Hand and Gesture Tracking Setup in AR Games
When a user sees their real hands over AR content and can interact with virtual objects without controllers — that's a different level of immersion. But under the hood this is one of the most technically non-trivial tasks in AR development: tracking 21 points on each hand in real-time, recognizing gestures from a continuous stream of poses, and doing all this with changing lighting, partial hand occlusion, and device movement.
Hardware and software foundation
For mobile AR (iOS/Android), the main path is AR Foundation with XRHandSubsystem, introduced in AR Foundation 5.x. On iOS it uses ARKit Hand Tracking (available on iPhone X with A12 and newer), on Android it's ARCore, but with an important limitation: ARCore doesn't have built-in hand tracking in the main SDK. For Android hand tracking you need either a device with Qualcomm Snapdragon Spaces support, or integrate third-party solutions — MediaPipe Hands (works via plugin or native integration) or XR Hands package from Unity with a custom provider.
For headsets without controllers: Meta Quest 2/3 — through OVR Hand components from Meta XR SDK or through OpenXR Hand Tracking Extension (XR_EXT_hand_tracking). The second path is preferable for cross-platform projects — one code works on Quest, Pico, HoloLens 2 without conditional compilation for each SDK.
HoloLens 2 — through Microsoft Mixed Reality Toolkit (MRTK3), which provides abstraction over WMR hand tracking and already includes ready-made components for pinch, grab, poke interactions.
Why gesture recognition is harder than it seems
Gesture recognition is not simply "check if the palm is closed". It's classification of temporal pose patterns accounting for transition states and tracking noise.
Problem one: joint jitter. Even a stationary hand gives position fluctuation of joints by ±2–5 mm due to sensor noise. If you check the "pinch" gesture by raw positions of thumb and index finger — the trigger will fire randomly. Solution: low-pass filter on position of each joint (Kalman filter or simple exponential moving average with alpha ≈ 0.3–0.5) before classification.
Problem two: threshold hysteresis. One threshold for entering and exiting a gesture state — the path to state flickering. Correct approach: threshold for activating a gesture (e.g., pinch_distance < 15 mm), and a separate, wider threshold for deactivation (pinch_distance > 25 mm). This is standard technique, but often forgotten.
Problem three: temporal consistency. A gesture must be held for minimum N frames (usually 3–5 at 30 fps) before being recognized. This filters out random matches during pose transitions.

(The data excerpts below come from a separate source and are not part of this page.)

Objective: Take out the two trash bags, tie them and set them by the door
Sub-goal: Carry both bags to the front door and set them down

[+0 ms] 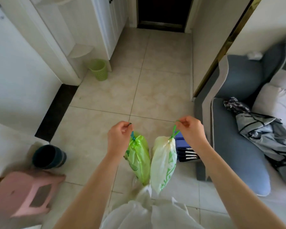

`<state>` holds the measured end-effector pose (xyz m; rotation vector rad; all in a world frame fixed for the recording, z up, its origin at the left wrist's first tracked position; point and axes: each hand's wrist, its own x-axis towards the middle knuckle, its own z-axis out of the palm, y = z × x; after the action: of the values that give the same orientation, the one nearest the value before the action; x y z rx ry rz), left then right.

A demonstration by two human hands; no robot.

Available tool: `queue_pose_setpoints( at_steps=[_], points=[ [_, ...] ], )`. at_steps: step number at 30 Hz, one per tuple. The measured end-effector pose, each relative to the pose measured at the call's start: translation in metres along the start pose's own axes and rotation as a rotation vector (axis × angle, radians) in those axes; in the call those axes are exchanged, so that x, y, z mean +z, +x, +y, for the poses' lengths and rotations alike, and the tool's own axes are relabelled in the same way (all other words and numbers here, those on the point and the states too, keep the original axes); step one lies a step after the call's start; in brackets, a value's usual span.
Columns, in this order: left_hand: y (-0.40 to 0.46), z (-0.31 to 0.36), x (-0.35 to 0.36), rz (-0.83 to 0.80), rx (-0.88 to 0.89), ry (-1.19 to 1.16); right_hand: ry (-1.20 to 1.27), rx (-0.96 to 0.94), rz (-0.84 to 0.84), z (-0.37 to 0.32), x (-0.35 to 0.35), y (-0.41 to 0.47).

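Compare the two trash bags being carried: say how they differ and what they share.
The green bag, held by the left hand, is solid translucent green with a blue-green drawstring. The white bag, held by the right hand, is whitish with green print and a bright green drawstring, and looks slightly fuller. Both are cinched shut and hang above the floor.

Both bare forearms reach forward from the bottom of the view, angled slightly inward and held at about the same height. The left hand [120, 134] is curled into a loose fist, knuckles up, thumb and fingertips pinched together at its right side. The right hand [191, 128] mirrors it, fingers folded down and pinched at its left side. The two hands are apart, wrists bent slightly downward.
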<state>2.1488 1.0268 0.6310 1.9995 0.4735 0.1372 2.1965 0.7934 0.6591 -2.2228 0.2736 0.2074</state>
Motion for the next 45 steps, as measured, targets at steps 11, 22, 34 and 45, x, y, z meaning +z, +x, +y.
queue_pose_setpoints(
  at_steps=[11, 22, 34, 45],
  points=[
    [0.223, 0.042, 0.028, -0.032, 0.011, 0.031, 0.029, 0.022, 0.092, -0.077, 0.019, 0.201],
    [0.457, 0.104, 0.065, 0.238, 0.01, 0.036, 0.059, -0.045, -0.055, -0.153, 0.031, 0.427],
    [0.696, 0.15, 0.111, 0.162, -0.02, -0.049, 0.156, 0.013, 0.024, -0.227, 0.05, 0.673],
    [0.911, 0.21, 0.18, -0.04, 0.044, 0.027, 0.146, 0.133, 0.177, -0.287, 0.042, 0.877]
  ],
)
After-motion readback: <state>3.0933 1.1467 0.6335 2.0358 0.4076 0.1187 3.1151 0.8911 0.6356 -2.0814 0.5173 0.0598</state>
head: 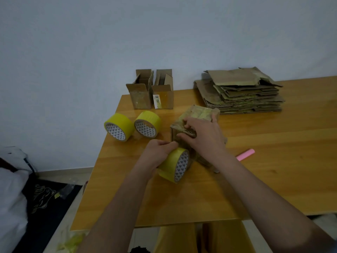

XR Interaction Toolkit with XR Hands package has HandShape and GestureDetector components implementing part of this logic. But for non-standard gestures (e.g., "draw a circle in the air" or "double pinch") you need custom logic — a state machine or sequence recognizer with temporal windows.
Integrating hand tracking with game objects
Once tracking is set up, you need to bind hands to game logic. Typical AR interactions: near interaction (touch/press object with hand) and far interaction (ray from palm or finger).
For near interaction the key component is proper Poke Interactor setup from MRTK or custom collider on finger tip with isTrigger = true. Main problem: the speed of finger tip movement during fast motion can be such that in one frame it moves 5–10 cm, passing through thin objects without trigger activation. Solution: sweep test (SphereCast along finger movement vector) instead of simple collider.
For AR games on mobile devices it's important to account for the hand periodically leaving the camera's field of view. You need to implement graceful degradation: when tracking is lost, interrupt current interaction correctly, not leave the object "hanging" in air with last known positioning.
Setup stages
We start with choosing SDK for target platforms and devices. This determines 80% of further architecture.
Then basic hand tracking setup: importing joints, skeleton visualization for debugging, checking tracking quality on target devices under different lighting conditions.
Next: implementing gestures (starting with pinch as basic interaction trigger), integration with interactable objects, fine-tuning filters and thresholds.
Final stage — testing with real users. No developer can predict all the ways people hold their hands.
| Task | Estimated timeline |
|---|---|
| Basic hand tracking (pinch + grab) | 1–2 weeks |
| Custom gesture set (5–10 gestures) | 2–4 weeks |
| Complete interaction system without controllers | 4–8 weeks |
Cost is calculated after analyzing platforms and required interactions.